AIM OF THE TASK:
Return the complete listing exactly as it reads, with each picture removed.

......

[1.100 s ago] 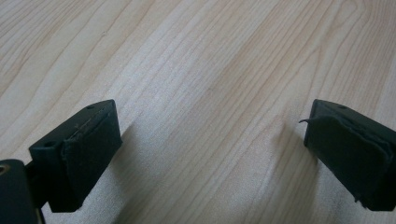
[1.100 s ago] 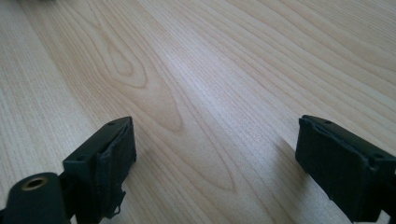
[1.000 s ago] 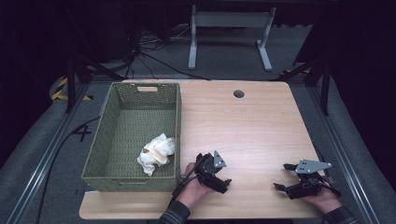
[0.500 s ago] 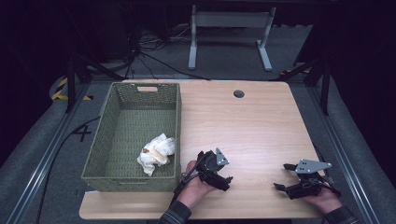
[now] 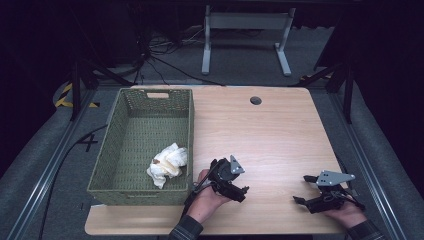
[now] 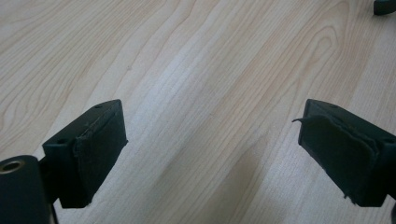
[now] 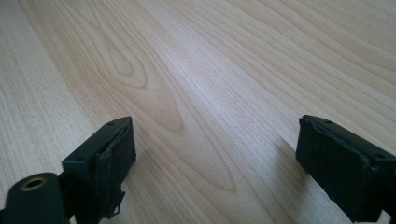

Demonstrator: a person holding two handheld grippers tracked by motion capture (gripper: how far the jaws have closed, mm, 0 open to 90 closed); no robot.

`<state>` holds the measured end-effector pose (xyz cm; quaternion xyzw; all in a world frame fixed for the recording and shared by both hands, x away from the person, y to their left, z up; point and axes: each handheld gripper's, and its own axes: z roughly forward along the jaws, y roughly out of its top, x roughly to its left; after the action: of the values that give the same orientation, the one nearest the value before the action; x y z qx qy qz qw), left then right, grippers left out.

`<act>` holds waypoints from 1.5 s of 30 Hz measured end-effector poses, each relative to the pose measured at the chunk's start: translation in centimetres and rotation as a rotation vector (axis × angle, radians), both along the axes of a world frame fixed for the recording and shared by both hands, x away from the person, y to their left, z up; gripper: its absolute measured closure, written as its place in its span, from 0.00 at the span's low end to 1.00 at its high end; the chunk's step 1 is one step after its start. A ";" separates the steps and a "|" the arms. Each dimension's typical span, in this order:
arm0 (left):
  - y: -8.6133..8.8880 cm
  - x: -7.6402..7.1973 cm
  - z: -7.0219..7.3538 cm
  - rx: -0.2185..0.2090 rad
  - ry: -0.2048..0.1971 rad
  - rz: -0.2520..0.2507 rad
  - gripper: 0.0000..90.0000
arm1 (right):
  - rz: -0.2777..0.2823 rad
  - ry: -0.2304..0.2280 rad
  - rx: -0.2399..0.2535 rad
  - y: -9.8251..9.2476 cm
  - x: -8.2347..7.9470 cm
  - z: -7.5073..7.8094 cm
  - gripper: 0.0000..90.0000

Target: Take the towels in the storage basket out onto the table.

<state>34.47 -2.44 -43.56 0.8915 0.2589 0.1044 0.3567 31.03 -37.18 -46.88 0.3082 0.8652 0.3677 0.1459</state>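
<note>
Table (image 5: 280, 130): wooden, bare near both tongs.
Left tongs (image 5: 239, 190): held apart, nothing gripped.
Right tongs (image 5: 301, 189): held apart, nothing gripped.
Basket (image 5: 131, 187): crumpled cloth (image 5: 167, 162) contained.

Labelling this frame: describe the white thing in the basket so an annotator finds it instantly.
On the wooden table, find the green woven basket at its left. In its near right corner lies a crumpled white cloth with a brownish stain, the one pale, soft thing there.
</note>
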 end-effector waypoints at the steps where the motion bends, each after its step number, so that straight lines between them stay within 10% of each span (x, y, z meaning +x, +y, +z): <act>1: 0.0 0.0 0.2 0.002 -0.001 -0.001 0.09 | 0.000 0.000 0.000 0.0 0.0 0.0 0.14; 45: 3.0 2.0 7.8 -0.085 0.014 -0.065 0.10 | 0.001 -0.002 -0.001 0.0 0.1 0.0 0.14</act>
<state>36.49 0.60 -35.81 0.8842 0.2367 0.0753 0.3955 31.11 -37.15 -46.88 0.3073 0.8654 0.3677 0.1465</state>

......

TASK ANSWER:
[1.100 s ago] 
[1.100 s ago] 
[1.000 s ago] 
[0.500 s ago] 
[now] 
[now] 
[now] 

Demonstrator: a person holding two handheld grippers tracked by motion capture (gripper: how far the jaws have closed, mm, 0 open to 90 closed); no robot.

`<state>` holds the measured end-effector pose (xyz cm; quaternion xyzw; all in a world frame fixed for the recording and shared by both hands, x away from the person, y to their left, z up; point and axes: each handheld gripper's, and its own axes: z roughly forward along the jaws, y roughly out of its top, x roughly to its left; after the action: of the values that give the same orientation, the one nearest the value before the action; x y z qx qy qz qw), left then right, grippers left out.

`<act>` holds waypoints from 1.5 s of 30 Hz measured end-effector poses, each relative to the pose measured at the chunk's start: translation in centimetres and rotation as a rotation vector (axis × angle, radians), both along the axes of a world frame fixed for the recording and shared by both hands, x away from the person, y to their left, z up; gripper: its absolute measured closure, written as its place in its span, from 0.00 at the span's low end to 1.00 at its high end; the chunk's step 1 is one step after its start. A ";" separates the steps and a "|" the arms. Each dimension's typical span, in this order:
arm0 (left):
  - y: -8.6133..8.8880 cm
  - x: -7.6402..7.1973 cm
  - z: -7.0219..7.3538 cm
  - rx: -0.2185..0.2090 rad
  - ry: -0.2048..0.1971 rad
  - rz: -0.2520..0.2507 rad
  - gripper: 0.0000..90.0000
arm1 (right):
  - rz: -0.2777..0.2823 rad
  - ry: -0.2304..0.2280 rad
  - rx: -0.2399..0.2535 rad
  - y: -9.8251..9.2476 cm
  - x: -8.2347..7.9470 cm
  - z: -7.5073..7.8094 cm
  - gripper: 0.0000..90.0000

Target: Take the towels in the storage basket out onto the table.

<state>34.47 -2.44 -43.56 0.8915 0.2589 0.1044 0.3567 31.03 -37.18 -46.88 0.3082 0.8652 0.3677 0.1459</state>
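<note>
Table (image 5: 280, 130): wooden, bare near both tongs.
Left tongs (image 5: 239, 190): held apart, nothing gripped.
Right tongs (image 5: 301, 189): held apart, nothing gripped.
Basket (image 5: 131, 187): crumpled cloth (image 5: 167, 162) contained.

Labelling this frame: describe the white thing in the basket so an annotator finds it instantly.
On the wooden table, find the green woven basket at its left. In its near right corner lies a crumpled white cloth with a brownish stain, the one pale, soft thing there.
</note>
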 end-effector waypoints at the steps where the motion bends, each after its step number, so that straight lines between them stay within 10% of each span (x, y, z meaning +x, +y, +z): <act>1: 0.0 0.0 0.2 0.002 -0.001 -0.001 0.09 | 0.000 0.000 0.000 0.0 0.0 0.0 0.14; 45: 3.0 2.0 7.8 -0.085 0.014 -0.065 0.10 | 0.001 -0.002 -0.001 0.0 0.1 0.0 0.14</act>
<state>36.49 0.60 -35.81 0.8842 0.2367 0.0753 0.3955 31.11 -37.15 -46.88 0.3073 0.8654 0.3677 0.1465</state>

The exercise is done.